Norconex Crawlers (or spiders) are flexible web and filesystem crawlers for collecting, parsing, and manipulating data from the web or filesystem to various data repositories such as search engines.
https://opensource.norconex.com/crawlers
Apache License 2.0
183 stars 67 forks source link

HTTP collector and solr. #346

Closed or-dos closed 7 years ago

or-dos commented 7 years ago

Hi, can you help me? I try to run minimum example and get no errors but no data appear in the solr core.

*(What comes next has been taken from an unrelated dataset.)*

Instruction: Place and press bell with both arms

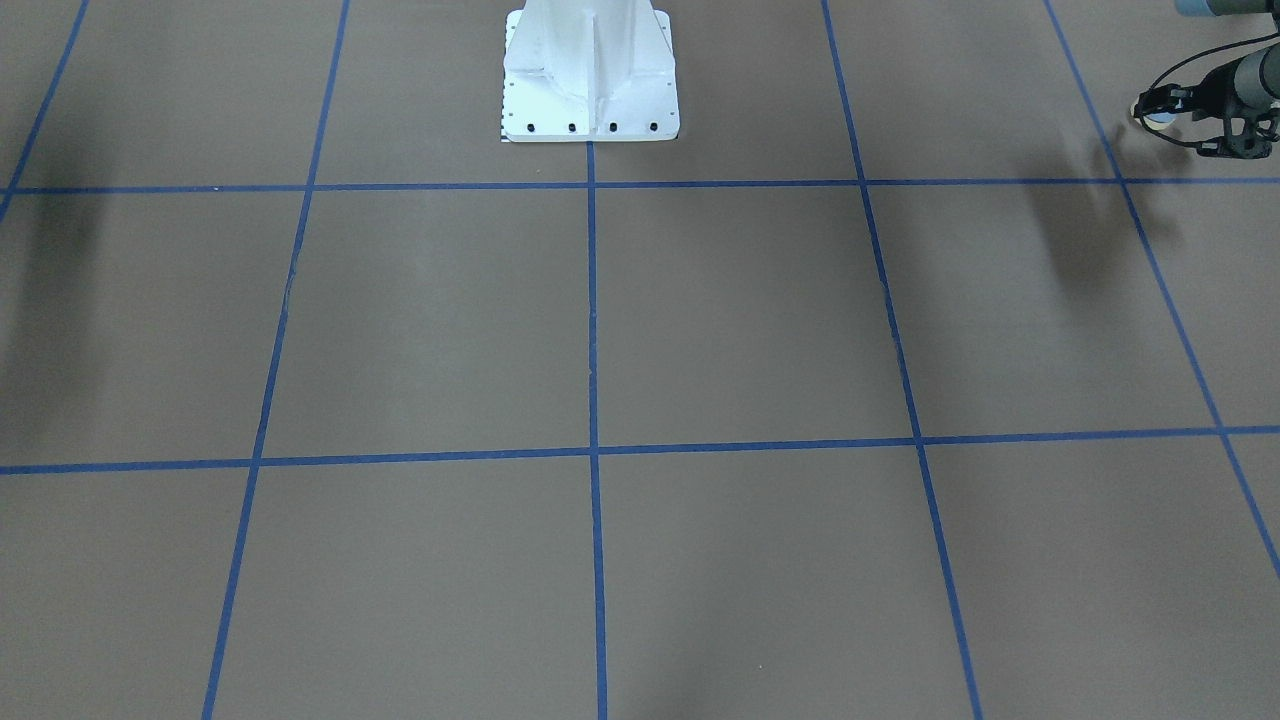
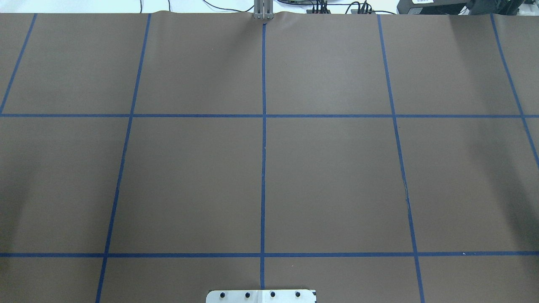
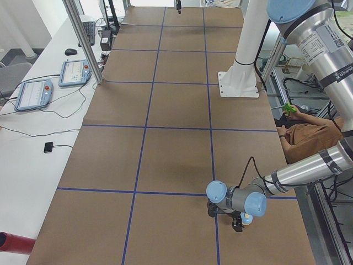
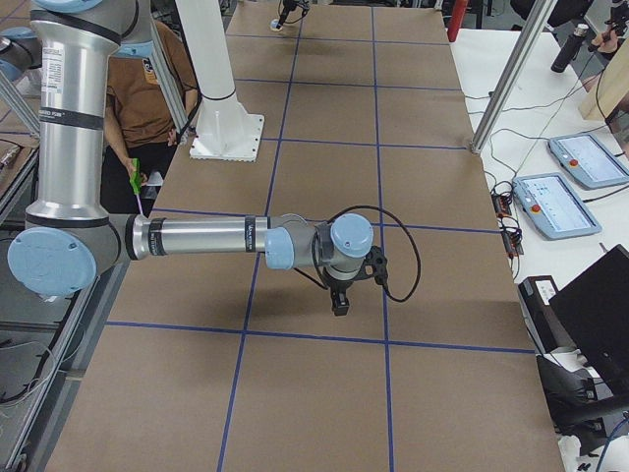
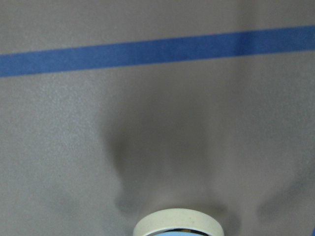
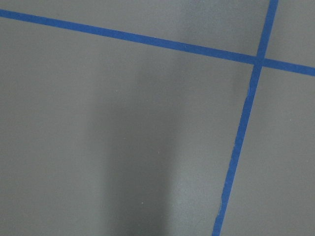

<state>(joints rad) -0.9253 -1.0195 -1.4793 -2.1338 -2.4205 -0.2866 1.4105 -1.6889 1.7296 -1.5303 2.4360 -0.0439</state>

:/opt/norconex-col$ ./collector-http.sh -a start -c examples/minimum/minimum-config.xml
INFO [AbstractCollectorConfig] Configuration loaded: id=Minimum Config HTTP Collector; logsDir=./examples-output/minimum/logs; progressDir=./examples-output/minimum/progress
INFO [JobSuite] JEF work directory is: ./examples-output/minimum/progress
INFO [JobSuite] JEF log manager is : FileLogManager
INFO [JobSuite] JEF job status store is : FileJobStatusStore
INFO [AbstractCollector] Suite of 1 crawler jobs created.
INFO [JobSuite] Initialization...
INFO [JobSuite] Previous execution detected.
INFO [JobSuite] Backing up previous execution status and log files.
INFO [JobSuite] Starting execution.
INFO [AbstractCollector] Version: Norconex HTTP Collector 2.7.0 (Norconex Inc.)
INFO [AbstractCollector] Version: Norconex Collector Core 1.8.0 (Norconex Inc.)
INFO [AbstractCollector] Version: Norconex Importer 2.7.0 (Norconex Inc.)
INFO [AbstractCollector] Version: Norconex JEF 4.1.0 (Norconex Inc.)
INFO [AbstractCollector] Version: Norconex Committer Core 2.1.0 (Norconex Inc.)
INFO [AbstractCollector] Version: Norconex Committer Solr 2.3.0 (Norconex Inc.)
INFO [JobSuite] Running Norconex Minimum Test Page: BEGIN (Thu May 11 10:15:54 EEST 2017)
INFO [HttpCrawler] Norconex Minimum Test Page: RobotsTxt support: true
INFO [HttpCrawler] Norconex Minimum Test Page: RobotsMeta support: true
INFO [HttpCrawler] Norconex Minimum Test Page: Sitemap support: false
INFO [HttpCrawler] Norconex Minimum Test Page: Canonical links support: true
INFO [HttpCrawler] Norconex Minimum Test Page: User-Agent:
INFO [SitemapStore] Norconex Minimum Test Page: Initializing sitemap store...
INFO [SitemapStore] Norconex Minimum Test Page: Done initializing sitemap store.
INFO [HttpCrawler] 1 start URLs identified.
INFO [CrawlerEventManager] CRAWLER_STARTED
INFO [AbstractCrawler] Norconex Minimum Test Page: Crawling references...
INFO [CrawlerEventManager] DOCUMENT_FETCHED: https://www.norconex.com/product/collector-http-test/minimum.php
INFO [CrawlerEventManager] CREATED_ROBOTS_META: https://www.norconex.com/product/collector-http-test/minimum.php
INFO [CrawlerEventManager] URLS_EXTRACTED: https://www.norconex.com/product/collector-http-test/minimum.php
INFO [CrawlerEventManager] DOCUMENT_IMPORTED: https://www.norconex.com/product/collector-http-test/minimum.php
INFO [CrawlerEventManager] REJECTED_UNMODIFIED: https://www.norconex.com/product/collector-http-test/minimum.php
INFO [AbstractCrawler] Norconex Minimum Test Page: Reprocessing any cached/orphan references...
INFO [AbstractCrawler] Norconex Minimum Test Page: Crawler finishing: committing documents.
INFO [AbstractCrawler] Norconex Minimum Test Page: 1 reference(s) processed.
INFO [CrawlerEventManager] CRAWLER_FINISHED
INFO [AbstractCrawler] Norconex Minimum Test Page: Crawler completed.
INFO [AbstractCrawler] Norconex Minimum Test Page: Crawler executed in 5 seconds.
INFO [SitemapStore] Norconex Minimum Test Page: Closing sitemap store...
INFO [JobSuite] Running Norconex Minimum Test Page: END (Thu May 11 10:15:54 EEST 2017)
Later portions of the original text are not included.